What to produce –
Pull out every line of the listing below where "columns" appears.

··· Material supplied

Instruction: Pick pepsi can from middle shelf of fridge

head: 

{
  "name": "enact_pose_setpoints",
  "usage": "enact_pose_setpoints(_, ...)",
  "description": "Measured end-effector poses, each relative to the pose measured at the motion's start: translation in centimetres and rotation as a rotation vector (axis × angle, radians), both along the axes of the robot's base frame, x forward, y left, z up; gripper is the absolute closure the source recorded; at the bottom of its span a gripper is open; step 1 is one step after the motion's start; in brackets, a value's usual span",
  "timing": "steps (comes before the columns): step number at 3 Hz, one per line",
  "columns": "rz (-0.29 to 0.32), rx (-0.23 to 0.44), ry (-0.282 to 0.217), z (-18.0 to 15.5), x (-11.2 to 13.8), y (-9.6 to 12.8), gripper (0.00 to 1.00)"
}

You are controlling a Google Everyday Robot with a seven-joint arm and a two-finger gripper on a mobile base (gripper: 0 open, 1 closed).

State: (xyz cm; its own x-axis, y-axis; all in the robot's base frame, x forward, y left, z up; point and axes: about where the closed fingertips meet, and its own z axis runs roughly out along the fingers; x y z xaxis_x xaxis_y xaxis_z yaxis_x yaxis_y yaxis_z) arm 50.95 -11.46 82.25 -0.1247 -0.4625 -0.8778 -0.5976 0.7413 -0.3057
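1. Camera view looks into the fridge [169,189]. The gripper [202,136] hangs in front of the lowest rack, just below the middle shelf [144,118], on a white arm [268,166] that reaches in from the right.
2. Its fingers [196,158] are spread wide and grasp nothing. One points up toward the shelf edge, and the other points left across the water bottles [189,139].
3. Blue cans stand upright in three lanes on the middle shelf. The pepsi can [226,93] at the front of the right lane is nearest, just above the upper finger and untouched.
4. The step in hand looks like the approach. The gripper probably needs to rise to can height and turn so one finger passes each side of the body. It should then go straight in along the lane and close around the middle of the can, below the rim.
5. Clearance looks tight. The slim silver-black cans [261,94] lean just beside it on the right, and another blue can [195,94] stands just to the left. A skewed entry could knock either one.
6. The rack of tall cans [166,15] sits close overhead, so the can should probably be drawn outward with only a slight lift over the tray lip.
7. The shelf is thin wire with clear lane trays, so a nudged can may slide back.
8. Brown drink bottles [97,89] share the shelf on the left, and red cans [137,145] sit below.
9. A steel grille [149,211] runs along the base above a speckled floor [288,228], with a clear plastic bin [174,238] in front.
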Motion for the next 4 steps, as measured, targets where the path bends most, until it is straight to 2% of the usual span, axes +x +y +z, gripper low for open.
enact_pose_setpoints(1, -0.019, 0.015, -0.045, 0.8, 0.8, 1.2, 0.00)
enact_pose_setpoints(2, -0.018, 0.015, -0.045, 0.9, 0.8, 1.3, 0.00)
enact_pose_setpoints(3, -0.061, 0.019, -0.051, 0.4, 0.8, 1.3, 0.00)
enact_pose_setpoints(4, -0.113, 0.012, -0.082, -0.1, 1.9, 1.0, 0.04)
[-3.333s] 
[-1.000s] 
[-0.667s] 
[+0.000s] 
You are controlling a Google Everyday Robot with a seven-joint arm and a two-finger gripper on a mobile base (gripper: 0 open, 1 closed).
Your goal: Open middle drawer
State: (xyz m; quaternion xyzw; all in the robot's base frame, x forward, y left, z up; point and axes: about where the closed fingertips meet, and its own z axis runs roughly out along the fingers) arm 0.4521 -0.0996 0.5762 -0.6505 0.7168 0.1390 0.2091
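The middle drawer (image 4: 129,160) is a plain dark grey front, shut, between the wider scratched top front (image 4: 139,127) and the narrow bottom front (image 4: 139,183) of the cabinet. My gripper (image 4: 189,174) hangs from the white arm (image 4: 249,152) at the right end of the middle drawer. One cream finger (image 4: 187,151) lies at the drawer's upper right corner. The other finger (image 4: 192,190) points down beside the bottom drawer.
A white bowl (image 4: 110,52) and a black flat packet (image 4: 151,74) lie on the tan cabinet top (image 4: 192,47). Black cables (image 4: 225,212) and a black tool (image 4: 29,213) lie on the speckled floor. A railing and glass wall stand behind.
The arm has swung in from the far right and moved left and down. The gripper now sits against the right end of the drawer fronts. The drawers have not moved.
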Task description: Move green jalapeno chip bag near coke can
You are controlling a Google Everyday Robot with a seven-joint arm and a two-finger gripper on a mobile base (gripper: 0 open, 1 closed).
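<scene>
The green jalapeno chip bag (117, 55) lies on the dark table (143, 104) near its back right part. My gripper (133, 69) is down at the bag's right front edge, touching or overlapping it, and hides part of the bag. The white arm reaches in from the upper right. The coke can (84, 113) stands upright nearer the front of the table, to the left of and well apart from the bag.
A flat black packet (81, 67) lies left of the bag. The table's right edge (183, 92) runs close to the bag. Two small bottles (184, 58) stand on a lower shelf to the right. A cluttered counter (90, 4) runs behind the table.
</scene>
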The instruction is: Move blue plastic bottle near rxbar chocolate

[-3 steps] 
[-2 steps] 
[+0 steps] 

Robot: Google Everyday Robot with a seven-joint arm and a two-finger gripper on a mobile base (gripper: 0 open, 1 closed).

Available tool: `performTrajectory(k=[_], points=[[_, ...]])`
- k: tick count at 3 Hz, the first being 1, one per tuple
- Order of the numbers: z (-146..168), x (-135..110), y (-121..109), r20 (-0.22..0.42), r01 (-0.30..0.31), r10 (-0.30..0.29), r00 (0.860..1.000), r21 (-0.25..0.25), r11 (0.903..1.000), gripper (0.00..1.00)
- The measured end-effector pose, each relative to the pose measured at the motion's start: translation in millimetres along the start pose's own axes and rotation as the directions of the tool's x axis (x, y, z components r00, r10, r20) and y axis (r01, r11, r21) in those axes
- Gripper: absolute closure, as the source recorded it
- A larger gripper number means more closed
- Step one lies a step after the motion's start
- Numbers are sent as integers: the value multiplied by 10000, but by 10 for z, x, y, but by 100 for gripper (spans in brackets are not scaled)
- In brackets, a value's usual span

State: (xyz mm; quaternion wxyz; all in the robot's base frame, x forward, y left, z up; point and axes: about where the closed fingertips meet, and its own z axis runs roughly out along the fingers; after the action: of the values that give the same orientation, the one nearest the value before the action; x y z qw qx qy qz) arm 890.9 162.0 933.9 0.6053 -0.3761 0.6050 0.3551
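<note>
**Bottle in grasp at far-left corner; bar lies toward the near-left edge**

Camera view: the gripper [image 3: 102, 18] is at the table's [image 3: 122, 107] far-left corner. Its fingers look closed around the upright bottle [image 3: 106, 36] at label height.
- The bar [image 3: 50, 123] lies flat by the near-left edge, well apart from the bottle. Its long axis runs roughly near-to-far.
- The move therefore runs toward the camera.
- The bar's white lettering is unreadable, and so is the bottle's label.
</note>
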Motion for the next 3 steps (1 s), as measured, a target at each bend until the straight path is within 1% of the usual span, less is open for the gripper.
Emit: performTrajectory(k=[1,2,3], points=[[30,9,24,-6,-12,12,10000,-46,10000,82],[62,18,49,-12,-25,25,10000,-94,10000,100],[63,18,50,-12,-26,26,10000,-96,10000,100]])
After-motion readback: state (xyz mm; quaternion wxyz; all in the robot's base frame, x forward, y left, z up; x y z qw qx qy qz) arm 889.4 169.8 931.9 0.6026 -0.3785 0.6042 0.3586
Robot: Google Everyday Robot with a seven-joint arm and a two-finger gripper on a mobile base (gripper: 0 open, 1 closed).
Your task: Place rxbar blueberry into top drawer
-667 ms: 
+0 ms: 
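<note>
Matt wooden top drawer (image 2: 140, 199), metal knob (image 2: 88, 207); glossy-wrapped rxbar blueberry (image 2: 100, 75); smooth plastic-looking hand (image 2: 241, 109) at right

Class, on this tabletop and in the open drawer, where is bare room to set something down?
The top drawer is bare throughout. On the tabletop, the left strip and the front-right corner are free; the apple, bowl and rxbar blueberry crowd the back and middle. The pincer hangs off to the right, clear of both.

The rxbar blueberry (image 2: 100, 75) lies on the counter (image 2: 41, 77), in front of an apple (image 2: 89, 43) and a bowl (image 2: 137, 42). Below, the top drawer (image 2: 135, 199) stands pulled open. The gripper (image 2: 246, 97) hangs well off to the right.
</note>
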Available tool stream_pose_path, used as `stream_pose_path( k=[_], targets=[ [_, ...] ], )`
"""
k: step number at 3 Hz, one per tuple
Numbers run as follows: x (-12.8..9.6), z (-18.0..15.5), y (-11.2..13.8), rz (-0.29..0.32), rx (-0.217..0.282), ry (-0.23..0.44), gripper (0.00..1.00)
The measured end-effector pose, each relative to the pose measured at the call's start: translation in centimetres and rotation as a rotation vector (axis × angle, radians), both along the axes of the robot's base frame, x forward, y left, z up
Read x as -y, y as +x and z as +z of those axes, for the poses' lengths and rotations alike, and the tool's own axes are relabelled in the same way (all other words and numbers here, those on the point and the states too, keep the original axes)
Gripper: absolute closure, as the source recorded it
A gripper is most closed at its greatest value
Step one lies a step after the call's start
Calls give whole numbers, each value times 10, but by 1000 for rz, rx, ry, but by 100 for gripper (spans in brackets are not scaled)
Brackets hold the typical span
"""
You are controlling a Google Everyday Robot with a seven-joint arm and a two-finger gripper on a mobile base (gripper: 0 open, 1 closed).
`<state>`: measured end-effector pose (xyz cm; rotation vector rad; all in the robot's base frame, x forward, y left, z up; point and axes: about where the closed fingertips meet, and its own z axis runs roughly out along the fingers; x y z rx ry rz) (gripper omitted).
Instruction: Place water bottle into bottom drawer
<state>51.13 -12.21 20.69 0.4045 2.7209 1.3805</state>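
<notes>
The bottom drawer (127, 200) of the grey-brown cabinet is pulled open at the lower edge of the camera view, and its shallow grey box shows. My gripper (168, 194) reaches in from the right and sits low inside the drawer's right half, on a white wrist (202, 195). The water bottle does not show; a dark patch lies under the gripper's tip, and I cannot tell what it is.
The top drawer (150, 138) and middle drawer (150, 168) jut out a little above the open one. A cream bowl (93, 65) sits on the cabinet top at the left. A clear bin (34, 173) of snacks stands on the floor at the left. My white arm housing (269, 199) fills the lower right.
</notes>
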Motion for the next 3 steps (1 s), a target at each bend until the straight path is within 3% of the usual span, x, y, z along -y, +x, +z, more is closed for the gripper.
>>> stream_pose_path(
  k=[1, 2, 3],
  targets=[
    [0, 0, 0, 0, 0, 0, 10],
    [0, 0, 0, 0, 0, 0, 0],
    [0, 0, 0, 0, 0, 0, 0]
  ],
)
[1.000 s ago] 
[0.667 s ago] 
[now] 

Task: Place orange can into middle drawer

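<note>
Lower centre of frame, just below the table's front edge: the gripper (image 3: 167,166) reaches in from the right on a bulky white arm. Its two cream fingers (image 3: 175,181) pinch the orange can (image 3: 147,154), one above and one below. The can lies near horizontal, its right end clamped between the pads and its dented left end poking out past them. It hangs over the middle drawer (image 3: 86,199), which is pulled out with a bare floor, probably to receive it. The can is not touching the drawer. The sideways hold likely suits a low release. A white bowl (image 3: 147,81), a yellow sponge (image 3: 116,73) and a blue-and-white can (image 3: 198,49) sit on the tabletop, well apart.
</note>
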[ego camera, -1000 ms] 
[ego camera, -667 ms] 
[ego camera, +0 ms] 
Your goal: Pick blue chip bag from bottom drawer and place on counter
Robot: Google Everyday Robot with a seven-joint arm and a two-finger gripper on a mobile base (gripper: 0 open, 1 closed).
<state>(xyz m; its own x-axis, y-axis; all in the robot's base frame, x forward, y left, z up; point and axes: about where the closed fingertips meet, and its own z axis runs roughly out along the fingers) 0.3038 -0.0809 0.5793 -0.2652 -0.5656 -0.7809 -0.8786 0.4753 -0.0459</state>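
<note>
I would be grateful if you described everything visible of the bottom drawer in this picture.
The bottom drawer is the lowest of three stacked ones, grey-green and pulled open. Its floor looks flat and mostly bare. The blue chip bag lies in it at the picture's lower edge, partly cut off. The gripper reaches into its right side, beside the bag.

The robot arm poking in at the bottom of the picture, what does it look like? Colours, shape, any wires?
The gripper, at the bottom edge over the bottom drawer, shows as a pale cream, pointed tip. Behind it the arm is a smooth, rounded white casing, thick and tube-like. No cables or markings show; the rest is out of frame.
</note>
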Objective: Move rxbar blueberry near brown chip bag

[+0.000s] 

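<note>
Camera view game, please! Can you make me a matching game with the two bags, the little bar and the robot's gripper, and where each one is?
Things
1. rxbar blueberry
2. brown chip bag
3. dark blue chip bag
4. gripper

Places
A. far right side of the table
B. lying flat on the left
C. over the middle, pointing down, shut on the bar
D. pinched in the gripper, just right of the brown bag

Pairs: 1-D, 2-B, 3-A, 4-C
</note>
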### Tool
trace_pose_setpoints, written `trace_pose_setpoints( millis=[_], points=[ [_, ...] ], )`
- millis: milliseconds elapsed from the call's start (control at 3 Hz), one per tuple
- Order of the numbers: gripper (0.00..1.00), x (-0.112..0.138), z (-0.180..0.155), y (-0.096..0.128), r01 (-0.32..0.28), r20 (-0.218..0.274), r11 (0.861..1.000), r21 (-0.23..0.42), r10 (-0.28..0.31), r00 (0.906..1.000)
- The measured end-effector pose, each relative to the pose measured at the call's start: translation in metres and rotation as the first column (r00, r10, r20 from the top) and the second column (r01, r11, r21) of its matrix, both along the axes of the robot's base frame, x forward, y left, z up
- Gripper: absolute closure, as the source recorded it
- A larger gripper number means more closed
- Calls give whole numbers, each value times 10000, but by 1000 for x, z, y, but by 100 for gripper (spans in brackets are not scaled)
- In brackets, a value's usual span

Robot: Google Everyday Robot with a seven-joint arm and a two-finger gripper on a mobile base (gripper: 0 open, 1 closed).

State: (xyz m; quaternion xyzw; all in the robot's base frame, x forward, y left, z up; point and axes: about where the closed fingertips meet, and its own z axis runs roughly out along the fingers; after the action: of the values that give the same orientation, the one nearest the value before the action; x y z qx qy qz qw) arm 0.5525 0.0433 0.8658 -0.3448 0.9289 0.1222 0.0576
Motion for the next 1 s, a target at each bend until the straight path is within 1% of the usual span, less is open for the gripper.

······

Answer box –
  "timing": "steps (comes before the columns): step number at 3 Hz, one per line",
  "columns": "rz (-0.29 to 0.32), rx (-0.23 to 0.44), ry (-0.282 to 0.217), z (-18.0 to 15.5), x (-11.2 to 13.8), y (-9.6 to 12.8), gripper (0.00 to 1.00)"

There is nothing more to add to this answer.